Question: What is the largest Embraer 170 and 175 operator in the world?
Answer: Republic Airways is the largest Embraer E-Jet operator in the world. Republic flies 62 Embraer 170 and 163 Embraer 175. This American regional airline flies for American Eagle, Delta Connection, and United Express.
Question: Why did Embraer not make an E170-E2?
Answer: Despite achieving early popularity, particularly in the United States, the Embraer 170 fell wayside compared to the E175. Embraer executives decided to exclude the smallest E-Jet member from the E-Jet E2 series. Changes in market realities would eventually bury the E175-E2 as well.
Despite the first prototype flying in December 2019, the company postponed the projected introduction until 2027. As of January 2023, there were no firm orders for the E175-E2.
Question: How did Airline Scope Clauses Affect the Development of the Embraer 170 and Embraer 175?
Answer: In the United States, airlines have limitations on how many regional aircraft a company may operate. The Embraer E170 fits neatly into the 51-76 seat block, while the E175 is in a gray area.
Despite having a higher maximum capacity, the scope clauses restrict the E175 to flying with 76 seats or fewer installed. In response, Embraer introduced the E175SC in 2017.
This option is available on new orders and as a refit or existing aircraft, lowering the maximum seating to 70 seats. Scope clauses also damaged the sales prospects of the E175-E2, as projected changes that would accommodate larger aircraft did not come through.
How big of a difference can a fuselage stretch make? As it turns out, a huge one. The Embraer 170 and 175 are so similar they could be twins, and while both started out great, the stretched E175 sold over five times better than the E170.
The E170 was revolutionary at its introduction. Mainline carriers worldwide found that a mixed E170 and E190 fleet was perfect for reducing costs on feeder routes. The limited seating made it inflexible, and that curbed its sales potential.
Initially, it seemed as if the E175 would keep up with the E170 sales, with plenty of commercial success but well behind the E190.
This took a sharp turn around 2013, after which Embraer received hundreds of orders for the model. Most of them came from the American regional market, which acquired even more E175 units after the Brazilian manufacturer introduced an option to restrict the jet to 70 seats.

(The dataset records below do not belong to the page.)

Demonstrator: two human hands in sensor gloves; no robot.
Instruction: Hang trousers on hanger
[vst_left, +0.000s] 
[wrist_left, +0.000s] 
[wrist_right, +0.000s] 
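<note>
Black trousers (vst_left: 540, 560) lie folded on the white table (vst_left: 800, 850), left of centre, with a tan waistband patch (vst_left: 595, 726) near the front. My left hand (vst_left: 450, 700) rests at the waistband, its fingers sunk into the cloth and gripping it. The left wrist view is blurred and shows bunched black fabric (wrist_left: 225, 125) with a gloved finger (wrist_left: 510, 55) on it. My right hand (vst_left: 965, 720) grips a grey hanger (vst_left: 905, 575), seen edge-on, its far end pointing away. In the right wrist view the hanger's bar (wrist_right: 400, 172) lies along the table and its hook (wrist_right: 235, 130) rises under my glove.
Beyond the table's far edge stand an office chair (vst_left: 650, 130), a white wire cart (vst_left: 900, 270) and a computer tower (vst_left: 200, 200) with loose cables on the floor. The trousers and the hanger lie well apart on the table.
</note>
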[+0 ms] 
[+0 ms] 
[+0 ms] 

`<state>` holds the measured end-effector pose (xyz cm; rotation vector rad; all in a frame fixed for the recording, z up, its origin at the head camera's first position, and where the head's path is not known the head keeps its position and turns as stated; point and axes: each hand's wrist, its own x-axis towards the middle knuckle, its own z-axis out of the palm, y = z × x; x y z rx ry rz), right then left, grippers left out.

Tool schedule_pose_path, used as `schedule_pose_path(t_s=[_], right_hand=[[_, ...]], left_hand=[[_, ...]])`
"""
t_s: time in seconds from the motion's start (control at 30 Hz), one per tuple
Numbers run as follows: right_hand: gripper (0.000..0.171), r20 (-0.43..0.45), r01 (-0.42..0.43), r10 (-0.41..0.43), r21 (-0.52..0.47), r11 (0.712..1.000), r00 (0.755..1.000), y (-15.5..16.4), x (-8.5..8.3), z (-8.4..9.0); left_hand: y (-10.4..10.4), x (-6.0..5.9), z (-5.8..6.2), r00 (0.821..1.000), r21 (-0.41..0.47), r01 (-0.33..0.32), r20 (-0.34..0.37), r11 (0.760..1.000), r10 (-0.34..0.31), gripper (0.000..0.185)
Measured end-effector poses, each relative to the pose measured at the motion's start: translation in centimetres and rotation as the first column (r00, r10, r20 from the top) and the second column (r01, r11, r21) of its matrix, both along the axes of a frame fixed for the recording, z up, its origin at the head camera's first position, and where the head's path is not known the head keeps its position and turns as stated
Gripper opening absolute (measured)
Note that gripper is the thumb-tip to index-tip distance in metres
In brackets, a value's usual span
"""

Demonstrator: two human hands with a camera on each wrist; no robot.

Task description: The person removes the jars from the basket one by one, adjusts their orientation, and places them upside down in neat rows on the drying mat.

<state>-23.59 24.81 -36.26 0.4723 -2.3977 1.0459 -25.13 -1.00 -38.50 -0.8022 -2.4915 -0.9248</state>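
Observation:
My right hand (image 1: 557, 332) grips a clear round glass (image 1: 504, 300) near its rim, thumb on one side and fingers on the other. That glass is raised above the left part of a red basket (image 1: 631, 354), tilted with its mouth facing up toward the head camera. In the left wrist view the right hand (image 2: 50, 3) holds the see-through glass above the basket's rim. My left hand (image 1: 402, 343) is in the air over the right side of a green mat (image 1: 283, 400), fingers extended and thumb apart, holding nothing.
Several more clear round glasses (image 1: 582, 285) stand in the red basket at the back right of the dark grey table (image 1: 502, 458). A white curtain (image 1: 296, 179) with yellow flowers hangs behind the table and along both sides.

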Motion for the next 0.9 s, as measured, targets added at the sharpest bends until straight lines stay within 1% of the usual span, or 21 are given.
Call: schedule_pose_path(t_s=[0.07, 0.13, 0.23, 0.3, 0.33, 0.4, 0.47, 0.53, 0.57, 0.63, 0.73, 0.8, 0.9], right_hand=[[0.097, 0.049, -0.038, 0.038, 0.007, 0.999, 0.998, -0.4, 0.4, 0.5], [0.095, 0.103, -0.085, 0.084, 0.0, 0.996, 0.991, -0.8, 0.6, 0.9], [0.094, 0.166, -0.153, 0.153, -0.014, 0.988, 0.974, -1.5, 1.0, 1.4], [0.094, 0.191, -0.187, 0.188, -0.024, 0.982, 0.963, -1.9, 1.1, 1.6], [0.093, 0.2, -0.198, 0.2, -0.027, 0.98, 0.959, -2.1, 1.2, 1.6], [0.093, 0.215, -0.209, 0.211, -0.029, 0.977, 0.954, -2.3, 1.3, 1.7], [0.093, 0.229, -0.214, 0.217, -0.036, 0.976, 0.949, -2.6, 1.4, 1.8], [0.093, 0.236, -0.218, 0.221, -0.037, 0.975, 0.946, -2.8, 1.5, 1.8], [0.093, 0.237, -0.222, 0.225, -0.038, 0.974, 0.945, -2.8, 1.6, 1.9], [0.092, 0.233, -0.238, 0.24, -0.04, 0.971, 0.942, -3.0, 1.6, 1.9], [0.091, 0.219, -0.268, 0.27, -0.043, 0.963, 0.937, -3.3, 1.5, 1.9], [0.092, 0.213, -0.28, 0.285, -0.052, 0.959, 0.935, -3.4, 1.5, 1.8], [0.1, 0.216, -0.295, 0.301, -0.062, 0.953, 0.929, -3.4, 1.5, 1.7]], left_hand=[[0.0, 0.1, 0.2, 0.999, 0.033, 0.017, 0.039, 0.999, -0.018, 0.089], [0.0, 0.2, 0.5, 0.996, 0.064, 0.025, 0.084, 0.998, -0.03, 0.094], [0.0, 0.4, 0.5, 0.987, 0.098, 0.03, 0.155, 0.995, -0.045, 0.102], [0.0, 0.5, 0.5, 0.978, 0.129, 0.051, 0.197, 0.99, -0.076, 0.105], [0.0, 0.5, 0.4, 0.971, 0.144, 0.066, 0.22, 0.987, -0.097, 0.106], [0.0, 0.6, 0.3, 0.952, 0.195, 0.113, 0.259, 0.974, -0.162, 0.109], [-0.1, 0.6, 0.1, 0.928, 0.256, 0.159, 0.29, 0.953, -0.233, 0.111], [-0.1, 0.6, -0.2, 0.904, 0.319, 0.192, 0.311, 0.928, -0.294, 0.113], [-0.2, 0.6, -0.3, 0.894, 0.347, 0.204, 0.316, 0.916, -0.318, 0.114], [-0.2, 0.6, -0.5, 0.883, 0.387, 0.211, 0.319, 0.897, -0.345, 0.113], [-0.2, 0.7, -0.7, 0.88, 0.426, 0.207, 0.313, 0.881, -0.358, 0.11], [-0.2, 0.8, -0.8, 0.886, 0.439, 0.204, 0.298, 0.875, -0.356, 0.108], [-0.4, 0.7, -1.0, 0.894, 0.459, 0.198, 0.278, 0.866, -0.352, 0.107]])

Changing market realities and stagnant scope clause discussions have signaled what seems to be the end for the E170 and E175 unless the E175-E2 makes a miracle comeback after nearly a decade of delays. Since 2004, the E170 and E175 have dominated the regional market in ways no competitor could dream of.
Pilots love the E-Jets, and passengers have enjoyed many happy years in its spacious cabin. It has been a golden era for regional flying. It has been a golden era for regional flying, and I am happy to have experienced it.